Patched Adobe Flex vulnerability remains threat to web domains

Known vulnerability CVE-2011-2461, despite being patched, remains a threat to today's websites which host exploitable Flash movies.
Written by Charlie Osborne, Contributing Writer

Researchers have discovered an Adobe Flex SDK compiler vulnerability which, despite being patched in 2011, leaves top websites vulnerable to attack.

On Monday, security researcher Mauro Gentile unveiled on Full Disclosure the existence of the security problem, four years after Adobe patched the issue. CVE-2011-2461, which affects Adobe Flex SDK 3.x and 4.x, allows remote attackers to inject script or HTML via vectors within module loading. The vulnerability, given a medium threat rating by Adobe, means that unless vulnerable Flex applications have been recompiled or patched, they are still exploitable.

As long as the .SWF file was compiled using a vulnerable Flex SDK compiler, hackers can still use this vulnerability against the latest and most up-to-date web browsers and Flash plugins.

The bug allows cyberattackers to steal data via Same-Origin Request Forgery, or perform actions on behalf of a user, through Cross-Site Request Forgery, by asking them to visit a malicious page. A vulnerable Flash movie could be forced to perform these requests and return responses back to an attacker.

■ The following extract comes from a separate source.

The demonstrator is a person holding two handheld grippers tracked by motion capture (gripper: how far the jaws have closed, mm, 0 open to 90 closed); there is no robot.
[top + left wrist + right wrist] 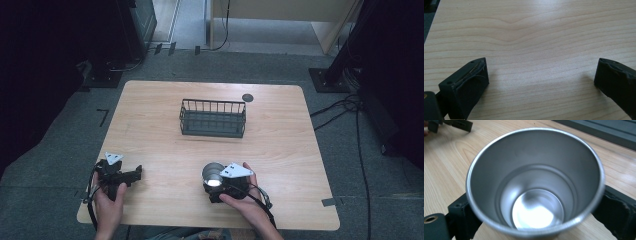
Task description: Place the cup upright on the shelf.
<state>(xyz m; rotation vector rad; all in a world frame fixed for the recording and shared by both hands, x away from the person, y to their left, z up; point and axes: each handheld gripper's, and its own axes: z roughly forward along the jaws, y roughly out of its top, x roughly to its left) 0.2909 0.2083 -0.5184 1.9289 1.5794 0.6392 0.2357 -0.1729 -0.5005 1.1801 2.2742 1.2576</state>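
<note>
High view has a light wooden desk [280, 150] with a dark wire basket [213, 118] sitting toward the far middle, and a small dark round disc [247, 97] just beyond its right end. Near the front edge, the right tool [220, 186] is in the person's right hand [250, 202], and it's got a shiny steel cup [213, 174] clamped between its jaws. In the right gripper view you look straight down into that cup [534, 195], empty inside, with a black jaw pressed against each side and the basket's edge [599, 132] across the top right. The left tool [125, 176] sits at the front left, held in the left hand [107, 200], well apart from the cup. Left gripper view shows its jaws spread wide with nothing between them, just bare desk [536, 37].
</note>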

In older versions of Adobe Flex, compiled .SWF files do not properly validate the security domains of resource modules, leading to these exploits and potentially cross-site scripting (XSS) problems.

"Since HTTP requests contain cookies and are issued from the victim's domain, HTTP responses may contain private information including anti-CSRF tokens and user's data," Gentile says.

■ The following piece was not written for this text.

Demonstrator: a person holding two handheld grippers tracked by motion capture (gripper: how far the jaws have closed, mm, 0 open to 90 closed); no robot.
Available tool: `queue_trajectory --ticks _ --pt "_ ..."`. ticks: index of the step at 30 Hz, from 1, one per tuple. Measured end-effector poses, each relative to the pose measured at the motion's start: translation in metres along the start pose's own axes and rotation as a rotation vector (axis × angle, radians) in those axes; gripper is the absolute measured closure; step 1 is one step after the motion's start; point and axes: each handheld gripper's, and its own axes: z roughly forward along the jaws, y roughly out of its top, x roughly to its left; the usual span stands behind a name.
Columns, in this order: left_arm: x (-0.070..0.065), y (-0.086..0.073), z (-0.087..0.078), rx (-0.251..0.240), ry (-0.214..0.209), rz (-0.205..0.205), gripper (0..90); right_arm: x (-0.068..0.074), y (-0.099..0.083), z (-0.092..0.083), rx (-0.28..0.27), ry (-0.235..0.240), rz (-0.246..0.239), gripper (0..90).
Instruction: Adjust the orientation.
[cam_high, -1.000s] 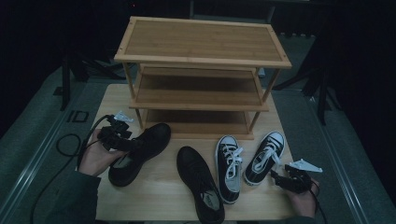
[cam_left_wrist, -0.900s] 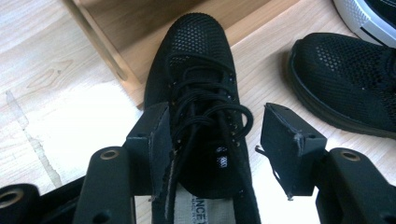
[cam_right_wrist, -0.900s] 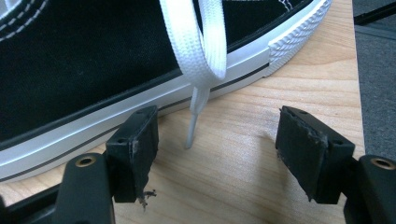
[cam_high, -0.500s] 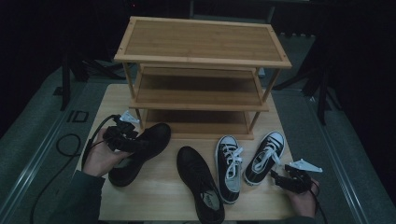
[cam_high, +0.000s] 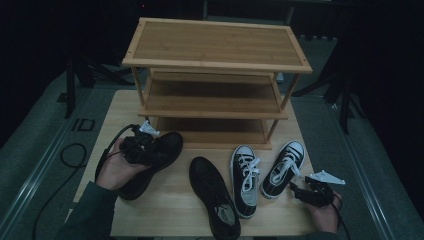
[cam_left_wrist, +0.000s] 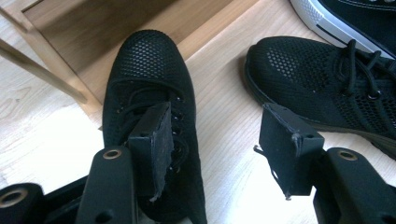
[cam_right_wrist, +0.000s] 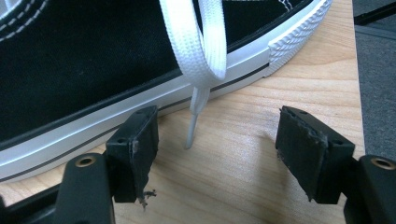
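High view: all four shoes sit on the desk (cam_high: 165, 220), rack (cam_high: 215, 75) bare. Your left gripper (cam_left_wrist: 215, 140) has been closing slightly, jaws wide astride the mesh shoe (cam_left_wrist: 154, 93), ungripped; right gripper (cam_right_wrist: 217, 149) wide open, empty.

A three-tier bamboo shoe rack (cam_high: 215, 75) stands at the far middle of the pale wooden counter (cam_high: 165, 220). Before the rack's left leg lies a black mesh shoe (cam_high: 155, 165), toe toward the rack, with the left tongs (cam_high: 150, 152) above it, one pad over its laces. A second black mesh shoe (cam_high: 215, 202) lies before the rack's middle. Right of that, two black canvas sneakers with white laces (cam_high: 265, 172) lie side by side before the rack's right end. The right tongs (cam_high: 300, 192) sit just beside the outer sneaker, farther from the rack.
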Motion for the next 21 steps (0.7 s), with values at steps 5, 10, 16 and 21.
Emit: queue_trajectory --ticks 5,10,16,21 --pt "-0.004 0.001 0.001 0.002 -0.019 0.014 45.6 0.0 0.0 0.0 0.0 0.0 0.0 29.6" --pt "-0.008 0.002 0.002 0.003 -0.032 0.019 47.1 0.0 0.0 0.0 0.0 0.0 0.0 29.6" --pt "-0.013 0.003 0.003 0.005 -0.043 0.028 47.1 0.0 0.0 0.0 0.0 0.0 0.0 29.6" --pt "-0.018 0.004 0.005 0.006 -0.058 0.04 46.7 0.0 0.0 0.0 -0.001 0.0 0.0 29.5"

Gentile and colleagues conducted a large-scale analysis of the security problem by "locating SWFs hosted on popular websites and analyzing those files with a custom tool capable of detecting vulnerable code patterns," according to the researcher. Gentile says that numerous websites are vulnerable to CVE-2011-2461, including three Alexa Top 100 domains.

"During the past months, we've done our best to privately disclose this issue to some of the largest websites, but we won't be able to reach a broader audience without publicly releasing the technical details. As suggested by the many vulnerable applications that we've encountered, it is clear that CVE-2011-2461 did not raise the adequate level of attention back in 2011. By explaining the potential impact and releasing a tool capable of identifying vulnerable SWF files, we hope to contribute towards eradicating this issue," Gentile said.

The research has been presented at Troopers 2015. Gentile plans to release additional material and real-world case studies against well-known domains in the following few days.